Well the SHTF  with the wife again, at 210am. Last night to not keep secrets I told her I was going to dress today for my appointment. Her cheerful mood dropped some. then last night I get up to use the restroom and turn up the heat a little. I meet her at the bedroom door. As she makes her way to the bathroom too. She says, we need to talk.

So she joins me back in bed. she starts by saying that she thought my gender identity was a midlife crisis. That it had passed. she went on to say that our oldest just let me back into his life and that I may have blew the chance to see my grandkids.  that it hasn't even been a year. My daughter in law may have wanted to let me wait 18 month to 2 years of me not dressing for me to visit them. The she won't lie to him and if asked she will tell him. Oh, Dad has been alright but last Thursday he dressed. I mostly remain silent, I did however tell her that sometimes crossdressers dress.

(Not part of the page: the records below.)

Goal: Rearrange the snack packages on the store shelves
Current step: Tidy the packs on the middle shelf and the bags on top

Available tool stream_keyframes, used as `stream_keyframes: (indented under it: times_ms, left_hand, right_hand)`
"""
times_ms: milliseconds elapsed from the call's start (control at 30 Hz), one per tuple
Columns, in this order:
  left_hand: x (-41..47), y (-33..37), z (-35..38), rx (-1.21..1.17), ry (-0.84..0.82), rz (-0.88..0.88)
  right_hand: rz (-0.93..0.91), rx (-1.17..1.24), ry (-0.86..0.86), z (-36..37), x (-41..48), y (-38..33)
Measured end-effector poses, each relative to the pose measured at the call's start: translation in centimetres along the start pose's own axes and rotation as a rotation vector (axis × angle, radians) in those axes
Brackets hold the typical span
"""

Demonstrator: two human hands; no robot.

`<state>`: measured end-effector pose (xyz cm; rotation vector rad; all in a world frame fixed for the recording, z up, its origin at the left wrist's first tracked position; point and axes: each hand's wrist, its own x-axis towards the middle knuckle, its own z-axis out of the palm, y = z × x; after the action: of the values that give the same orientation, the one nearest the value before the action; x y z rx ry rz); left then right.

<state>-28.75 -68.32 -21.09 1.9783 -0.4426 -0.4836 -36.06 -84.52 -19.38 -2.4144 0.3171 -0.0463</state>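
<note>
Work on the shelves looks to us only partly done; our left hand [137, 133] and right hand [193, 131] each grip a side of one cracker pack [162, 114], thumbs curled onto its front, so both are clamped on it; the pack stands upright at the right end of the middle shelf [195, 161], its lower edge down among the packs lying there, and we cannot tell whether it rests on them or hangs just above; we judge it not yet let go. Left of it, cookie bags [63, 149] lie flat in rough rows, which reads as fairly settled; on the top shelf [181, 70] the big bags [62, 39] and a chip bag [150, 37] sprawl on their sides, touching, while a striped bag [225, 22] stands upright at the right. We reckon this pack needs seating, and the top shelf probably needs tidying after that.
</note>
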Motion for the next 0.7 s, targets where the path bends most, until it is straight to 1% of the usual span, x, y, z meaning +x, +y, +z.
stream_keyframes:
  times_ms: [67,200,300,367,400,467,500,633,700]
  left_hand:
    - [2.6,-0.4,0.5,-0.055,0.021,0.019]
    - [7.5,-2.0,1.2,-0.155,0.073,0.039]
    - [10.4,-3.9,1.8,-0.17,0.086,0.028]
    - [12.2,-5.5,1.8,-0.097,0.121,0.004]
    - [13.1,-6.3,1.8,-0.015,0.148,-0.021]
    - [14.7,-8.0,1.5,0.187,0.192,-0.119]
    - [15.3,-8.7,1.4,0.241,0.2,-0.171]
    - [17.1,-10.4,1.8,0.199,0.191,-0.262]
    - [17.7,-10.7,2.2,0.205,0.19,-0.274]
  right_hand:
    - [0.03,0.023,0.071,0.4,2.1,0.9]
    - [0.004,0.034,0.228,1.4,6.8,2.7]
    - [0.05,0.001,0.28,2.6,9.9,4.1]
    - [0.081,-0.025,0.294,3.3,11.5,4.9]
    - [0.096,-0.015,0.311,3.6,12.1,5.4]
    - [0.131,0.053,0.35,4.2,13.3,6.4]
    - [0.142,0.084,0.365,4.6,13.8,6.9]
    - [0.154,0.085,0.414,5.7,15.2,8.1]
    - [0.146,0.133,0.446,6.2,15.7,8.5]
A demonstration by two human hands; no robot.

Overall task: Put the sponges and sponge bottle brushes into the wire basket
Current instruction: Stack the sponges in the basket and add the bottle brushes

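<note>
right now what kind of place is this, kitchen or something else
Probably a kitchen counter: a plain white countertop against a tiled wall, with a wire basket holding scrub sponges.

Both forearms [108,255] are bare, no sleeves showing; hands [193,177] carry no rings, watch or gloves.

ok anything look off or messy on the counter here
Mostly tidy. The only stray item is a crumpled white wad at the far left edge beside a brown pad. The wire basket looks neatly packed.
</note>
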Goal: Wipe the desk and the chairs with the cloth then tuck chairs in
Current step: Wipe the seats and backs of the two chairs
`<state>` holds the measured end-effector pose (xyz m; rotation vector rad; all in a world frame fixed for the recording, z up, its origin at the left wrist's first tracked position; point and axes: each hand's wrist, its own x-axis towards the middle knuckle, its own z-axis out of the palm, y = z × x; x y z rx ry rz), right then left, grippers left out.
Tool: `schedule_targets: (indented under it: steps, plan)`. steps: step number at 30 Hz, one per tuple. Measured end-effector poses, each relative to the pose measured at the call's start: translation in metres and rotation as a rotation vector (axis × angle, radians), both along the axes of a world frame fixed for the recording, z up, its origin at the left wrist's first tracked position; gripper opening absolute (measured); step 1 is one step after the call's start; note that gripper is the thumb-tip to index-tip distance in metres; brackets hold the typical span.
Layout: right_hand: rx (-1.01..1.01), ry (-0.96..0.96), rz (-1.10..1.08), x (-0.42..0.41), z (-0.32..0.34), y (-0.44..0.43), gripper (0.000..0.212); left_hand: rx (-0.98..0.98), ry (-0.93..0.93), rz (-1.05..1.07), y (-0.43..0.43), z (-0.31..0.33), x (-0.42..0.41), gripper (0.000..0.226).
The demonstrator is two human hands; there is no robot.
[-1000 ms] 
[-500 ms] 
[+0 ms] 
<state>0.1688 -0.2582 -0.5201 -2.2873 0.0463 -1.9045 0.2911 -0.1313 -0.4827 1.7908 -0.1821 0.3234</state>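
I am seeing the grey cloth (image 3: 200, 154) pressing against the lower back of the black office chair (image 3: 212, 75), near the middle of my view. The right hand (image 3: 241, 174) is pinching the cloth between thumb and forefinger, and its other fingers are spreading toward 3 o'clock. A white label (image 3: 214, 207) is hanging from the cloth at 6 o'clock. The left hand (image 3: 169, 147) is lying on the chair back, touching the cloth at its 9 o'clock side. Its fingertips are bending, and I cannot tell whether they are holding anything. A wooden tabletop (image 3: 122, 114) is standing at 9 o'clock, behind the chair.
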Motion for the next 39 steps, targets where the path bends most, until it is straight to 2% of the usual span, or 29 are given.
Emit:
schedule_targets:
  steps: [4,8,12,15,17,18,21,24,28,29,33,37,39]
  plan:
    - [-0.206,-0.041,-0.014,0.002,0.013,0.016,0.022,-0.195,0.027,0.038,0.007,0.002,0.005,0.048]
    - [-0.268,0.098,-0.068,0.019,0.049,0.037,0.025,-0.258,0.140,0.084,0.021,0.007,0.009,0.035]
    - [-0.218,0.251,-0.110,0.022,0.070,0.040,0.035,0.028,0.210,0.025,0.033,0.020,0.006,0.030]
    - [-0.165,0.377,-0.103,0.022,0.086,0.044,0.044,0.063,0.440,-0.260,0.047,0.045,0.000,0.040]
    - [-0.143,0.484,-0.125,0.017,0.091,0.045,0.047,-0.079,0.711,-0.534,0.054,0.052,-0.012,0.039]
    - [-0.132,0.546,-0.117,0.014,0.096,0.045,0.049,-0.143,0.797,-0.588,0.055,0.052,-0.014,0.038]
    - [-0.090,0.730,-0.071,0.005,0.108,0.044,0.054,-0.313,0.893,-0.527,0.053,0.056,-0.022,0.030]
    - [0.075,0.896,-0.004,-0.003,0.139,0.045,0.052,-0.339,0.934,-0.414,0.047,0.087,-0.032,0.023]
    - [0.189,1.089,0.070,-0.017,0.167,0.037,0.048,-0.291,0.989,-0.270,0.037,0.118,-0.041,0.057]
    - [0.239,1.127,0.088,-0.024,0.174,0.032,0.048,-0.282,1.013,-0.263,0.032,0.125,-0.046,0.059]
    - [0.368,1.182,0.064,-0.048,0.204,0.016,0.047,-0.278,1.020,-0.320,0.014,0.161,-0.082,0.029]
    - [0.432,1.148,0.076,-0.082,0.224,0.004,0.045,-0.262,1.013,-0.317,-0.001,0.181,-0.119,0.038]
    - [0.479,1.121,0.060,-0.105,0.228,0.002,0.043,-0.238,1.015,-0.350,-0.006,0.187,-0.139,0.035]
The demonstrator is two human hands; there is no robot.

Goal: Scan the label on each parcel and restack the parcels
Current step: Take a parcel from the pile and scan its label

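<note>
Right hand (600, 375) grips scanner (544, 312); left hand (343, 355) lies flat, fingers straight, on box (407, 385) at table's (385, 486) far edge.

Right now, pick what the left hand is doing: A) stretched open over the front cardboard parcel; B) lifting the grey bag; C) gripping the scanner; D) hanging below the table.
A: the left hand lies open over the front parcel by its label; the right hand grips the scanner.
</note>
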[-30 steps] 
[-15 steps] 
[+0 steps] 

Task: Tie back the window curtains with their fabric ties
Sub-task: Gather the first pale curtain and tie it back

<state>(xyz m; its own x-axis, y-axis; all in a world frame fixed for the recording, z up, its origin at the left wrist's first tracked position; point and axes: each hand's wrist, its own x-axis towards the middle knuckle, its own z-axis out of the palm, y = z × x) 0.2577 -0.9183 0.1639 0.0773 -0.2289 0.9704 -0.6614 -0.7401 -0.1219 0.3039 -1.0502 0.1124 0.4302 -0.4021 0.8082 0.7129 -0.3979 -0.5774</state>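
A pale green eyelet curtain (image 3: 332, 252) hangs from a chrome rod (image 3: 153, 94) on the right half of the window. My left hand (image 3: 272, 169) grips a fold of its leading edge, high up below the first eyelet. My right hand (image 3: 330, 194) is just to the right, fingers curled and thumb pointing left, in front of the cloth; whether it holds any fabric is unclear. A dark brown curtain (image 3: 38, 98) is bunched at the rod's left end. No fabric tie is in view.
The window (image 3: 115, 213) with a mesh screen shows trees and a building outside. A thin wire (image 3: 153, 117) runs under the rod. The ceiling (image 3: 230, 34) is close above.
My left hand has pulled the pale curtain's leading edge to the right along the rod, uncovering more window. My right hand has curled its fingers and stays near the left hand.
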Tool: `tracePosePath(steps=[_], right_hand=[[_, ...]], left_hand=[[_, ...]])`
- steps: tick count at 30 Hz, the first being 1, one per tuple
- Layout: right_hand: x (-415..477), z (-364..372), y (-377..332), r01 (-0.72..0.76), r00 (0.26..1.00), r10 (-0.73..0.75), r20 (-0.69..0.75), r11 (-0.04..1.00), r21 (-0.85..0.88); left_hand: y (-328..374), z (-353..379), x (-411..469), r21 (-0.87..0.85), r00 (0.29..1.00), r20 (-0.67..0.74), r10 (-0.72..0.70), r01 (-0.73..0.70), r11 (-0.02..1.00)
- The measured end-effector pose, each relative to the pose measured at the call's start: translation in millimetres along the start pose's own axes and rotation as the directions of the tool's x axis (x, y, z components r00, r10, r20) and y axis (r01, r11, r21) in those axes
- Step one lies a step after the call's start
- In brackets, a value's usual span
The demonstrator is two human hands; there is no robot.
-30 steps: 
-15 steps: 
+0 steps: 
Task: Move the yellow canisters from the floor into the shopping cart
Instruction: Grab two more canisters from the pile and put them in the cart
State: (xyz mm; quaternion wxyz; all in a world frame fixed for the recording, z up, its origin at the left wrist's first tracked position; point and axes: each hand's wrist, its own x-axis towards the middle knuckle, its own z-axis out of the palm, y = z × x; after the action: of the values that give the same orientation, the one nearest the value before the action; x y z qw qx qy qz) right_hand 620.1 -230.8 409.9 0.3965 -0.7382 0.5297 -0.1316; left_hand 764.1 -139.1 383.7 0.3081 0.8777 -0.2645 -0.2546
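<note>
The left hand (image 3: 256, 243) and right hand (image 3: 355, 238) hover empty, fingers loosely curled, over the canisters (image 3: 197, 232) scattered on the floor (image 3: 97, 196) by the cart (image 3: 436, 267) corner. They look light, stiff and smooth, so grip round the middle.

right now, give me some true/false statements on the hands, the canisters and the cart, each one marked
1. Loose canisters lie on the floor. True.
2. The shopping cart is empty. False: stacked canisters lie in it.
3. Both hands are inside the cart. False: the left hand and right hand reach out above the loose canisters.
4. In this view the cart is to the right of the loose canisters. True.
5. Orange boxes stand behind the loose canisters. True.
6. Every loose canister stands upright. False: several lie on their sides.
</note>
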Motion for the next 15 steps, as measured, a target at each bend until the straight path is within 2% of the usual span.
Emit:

So I have decided not to dress today. but will stick it to my wife in another way. Since it is forecast to be in the 60s here and 70s in Cheyenne. I plan on taking the bike over for my appointment. Then when she asks me for a ride. I'll just say NO.

I get a text first thing this morning from her. Please finish decorating the tree and put away the tree box, I love you. I haven't decided if it will be still sitting in the living room when she gets home or not.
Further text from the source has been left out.